If you are in a campground ask a camper for help.  Campers are great to help and most don't mind at all.  Good luck


----------



## Brenda Jenkins (Jun 25, 2017)

C Nash said:


> Brenda do you mean the furnace itself or the control for it?  As far as the furnace look on outside for the vent from furnace and the furnace will be right there.  If you are hunting the control it should be on an interior wall.  If your AC has a wall thermostat it may also serve the furnace.  On the thermostat press the mode till furnace is displayed.  Not sure yours is this way but being a 2017 5th wheel I would think it would.  Did you buy new?  If so the sale person should have walked you through all this.  How far are you from dealer.  If near go back and have them show you on another unit.





C Nash said:


> Brenda do you mean the furnace itself or the control for it?  As far as the furnace look on outside for the vent from furnace and the furnace will be right there.  If you are hunting the control it should be on an interior wall.  If your AC has a wall thermostat it may also serve the furnace.  On the thermostat press the mode till furnace is displayed.  Not sure yours is this way but being a 2017 5th wheel I would think it would.  Did you buy new?  If so the sale person should have walked you through all this.  How far are you from dealer.  If near go back and have them show you on another unit.

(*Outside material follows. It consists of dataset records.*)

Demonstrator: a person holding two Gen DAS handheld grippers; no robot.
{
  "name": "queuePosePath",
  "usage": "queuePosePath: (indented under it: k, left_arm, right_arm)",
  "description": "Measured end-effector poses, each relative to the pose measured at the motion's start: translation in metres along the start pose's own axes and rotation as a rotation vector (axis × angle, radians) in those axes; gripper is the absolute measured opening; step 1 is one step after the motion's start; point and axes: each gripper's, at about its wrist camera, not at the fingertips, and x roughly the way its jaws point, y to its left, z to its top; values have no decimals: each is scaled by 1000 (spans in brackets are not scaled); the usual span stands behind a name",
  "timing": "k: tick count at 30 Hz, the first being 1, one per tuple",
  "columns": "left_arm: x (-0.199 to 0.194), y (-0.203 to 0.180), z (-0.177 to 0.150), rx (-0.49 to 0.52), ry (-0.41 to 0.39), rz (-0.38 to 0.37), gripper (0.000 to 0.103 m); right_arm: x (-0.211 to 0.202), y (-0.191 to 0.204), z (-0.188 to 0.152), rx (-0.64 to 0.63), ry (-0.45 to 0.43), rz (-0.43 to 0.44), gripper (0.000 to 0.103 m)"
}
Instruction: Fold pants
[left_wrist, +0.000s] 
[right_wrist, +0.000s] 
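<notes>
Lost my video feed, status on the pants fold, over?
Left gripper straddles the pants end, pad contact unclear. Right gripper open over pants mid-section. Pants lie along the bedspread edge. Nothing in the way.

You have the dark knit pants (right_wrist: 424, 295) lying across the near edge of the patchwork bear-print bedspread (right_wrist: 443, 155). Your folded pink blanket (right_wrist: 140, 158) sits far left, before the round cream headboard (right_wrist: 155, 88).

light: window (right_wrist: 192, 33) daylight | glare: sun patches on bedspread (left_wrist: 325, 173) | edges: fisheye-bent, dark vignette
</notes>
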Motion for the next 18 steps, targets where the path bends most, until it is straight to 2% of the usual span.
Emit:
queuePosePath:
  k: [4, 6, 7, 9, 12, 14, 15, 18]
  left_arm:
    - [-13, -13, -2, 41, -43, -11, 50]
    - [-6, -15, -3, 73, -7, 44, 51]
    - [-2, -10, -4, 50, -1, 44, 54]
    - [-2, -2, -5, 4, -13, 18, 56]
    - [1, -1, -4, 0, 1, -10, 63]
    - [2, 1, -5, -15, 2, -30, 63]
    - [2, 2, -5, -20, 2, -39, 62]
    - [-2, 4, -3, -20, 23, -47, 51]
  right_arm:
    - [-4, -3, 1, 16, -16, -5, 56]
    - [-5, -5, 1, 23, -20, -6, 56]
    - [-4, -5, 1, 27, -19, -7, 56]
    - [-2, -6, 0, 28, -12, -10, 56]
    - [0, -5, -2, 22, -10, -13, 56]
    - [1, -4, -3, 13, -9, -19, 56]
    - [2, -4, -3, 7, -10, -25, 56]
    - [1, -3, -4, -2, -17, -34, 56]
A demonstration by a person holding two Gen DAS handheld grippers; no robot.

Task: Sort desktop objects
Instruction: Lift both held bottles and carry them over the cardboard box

Thanks so much for trying to help me.  We have a 2017.  We have the control on the wall in the kitchen.  We can not find the furnace anywhere outside.  The control panel will change to furnace but the heat doesn't come from the vents in the floor.  We live in North Carolina but are doing some traveling in the mid-west.  Right now we are in North Dakota.  It turned cold at night for a few days.  Hopefully it won't do that anymore but you never can tell!


----------



## C Nash (Jun 25, 2017)

Brenda, be sure to run the temp up high enough to get the furnace to ignite.  Do you hear any clicking when you try the furnace?  You should.  Hard to say where the burner is located.  Mine on the motor home is under the fridge.  Will your stove light? Is your battery charged?


----------



## Brenda Jenkins (Jun 26, 2017)

C Nash said:


> Brenda, be sure to run the temp up high enough to get the furnace to ignite.  Do you hear any clicking when you try the furnace?  You should.  Hard to say where the burner is located.  Mine on the motor home is under the fridge.  Will your stove light? Is your battery charged?




Thanks for trying to help me with everything.  Unfortunately nothing has worked.  We have a guy that is supposed to come out today and take a look at it and see if we're doing to it.  You have a great day and a wonderful weekend!


----------



## C Nash (Jun 28, 2017)

Did you find the problem?


----------